Let's stop again. As any police officer reading this would know, Peterson was now at risk for a lawsuit. His function had shifted from investigation to saving an injured person, an injury he might be accused of causing. The court now summarizes the subsequent events:

"Toxicology reports later revealed the presence of barbiturates, amphetamines, and an alcohol level of .227 in Dennen's blood. Medical records reflected that Dennen had multiple small lacerations on his upper right arm, small abrasions and scratches on his elbows and forearms, and abrasions and punctures on both elbows and his left wrist. Dennen has no recollection of the events of September 26, 1998.
Dennen spent over a year in rehabilitation, and, although he has regained many of his physical and mental abilities, he still suffers from some of the effects of the brain injury."

Dennen sued for excessive use of force in violation of the Fourth Amendment, creating liability under 42 U.S.C. 1983. A particular focus of Dennen's complaint was that Citus had been off-leash when Peterson began searching for him. The court, fortunately, was not willing to impose a leash requirement, stating:

"[I]t would not be practical to require a police officer to always have his canine on a leash. There are a variety of instances when it would not be appropriate to do so. For example, there is no need to have a canine on a leash if an officer is talking to children in a school, or when the dog is sniffing for contraband. Particularly, a leash would not be required in circumstances where officer safety is concerned."

Dennen did have his own expert, who testified on the use of police dogs without leashes:

"To establish unreasonableness, Dennen relies upon the opinion of his expert in the area of police canine training, VanNess H. Bogardus, III. In his report, Bogardus states: [I]t is generally agreed among law enforcement agencies that when, in the course of a criminal investigation or arrest, an officer releases a dog[, it is] with the knowledge that the dog will probably bite anyone that it finds.... This is part due to the fact that with dogs that are trained to bite and hold, the 'attack' command is contained within the 'send' command as a part of the dog's training."
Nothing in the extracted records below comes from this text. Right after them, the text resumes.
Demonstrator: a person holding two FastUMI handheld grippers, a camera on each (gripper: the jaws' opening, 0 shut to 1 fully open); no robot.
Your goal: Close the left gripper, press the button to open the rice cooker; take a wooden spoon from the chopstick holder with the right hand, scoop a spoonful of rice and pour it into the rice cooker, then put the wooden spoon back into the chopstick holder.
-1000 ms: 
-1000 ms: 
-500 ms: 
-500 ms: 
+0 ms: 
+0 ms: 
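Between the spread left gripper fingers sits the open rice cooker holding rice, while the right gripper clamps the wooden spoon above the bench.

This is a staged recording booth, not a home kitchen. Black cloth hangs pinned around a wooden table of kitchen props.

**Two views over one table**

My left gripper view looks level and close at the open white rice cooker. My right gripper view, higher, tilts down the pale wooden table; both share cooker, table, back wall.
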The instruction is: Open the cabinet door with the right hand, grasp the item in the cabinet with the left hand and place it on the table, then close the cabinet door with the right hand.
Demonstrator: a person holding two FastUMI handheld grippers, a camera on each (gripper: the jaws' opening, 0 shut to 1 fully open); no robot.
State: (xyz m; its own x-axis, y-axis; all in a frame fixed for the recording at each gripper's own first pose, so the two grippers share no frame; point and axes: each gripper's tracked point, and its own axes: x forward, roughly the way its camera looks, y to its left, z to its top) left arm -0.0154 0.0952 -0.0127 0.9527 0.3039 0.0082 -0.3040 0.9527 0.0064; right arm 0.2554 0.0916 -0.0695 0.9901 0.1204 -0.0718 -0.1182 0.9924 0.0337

Dennen himself had no memory of the events and could not explain his injuries or describe any encounter with Citus. The Eighth Circuit accepted that Peterson could have had valid reasons for letting Citus work off-leash, but did note there was evidence that Citus had bitten others. This was not enough, however, as the question was not whether Citus had bitten Dennen, which he may have, but whether it was an excessive use of force to take Citus off-leash. After all, Peterson did not know what Dennen was up to, did not know if he was armed, but did know he was "in a part of town known for some rowdiness and criminal activity."

The Eighth Circuit affirmed the district court’s denial of the 1983 claim, and held that the officer was entitled to official immunity on the state law claims of negligence and negligent infliction of emotional distress. Dennen v. City of Duluth, 350 F.3d 786 (8th Cir. 2003).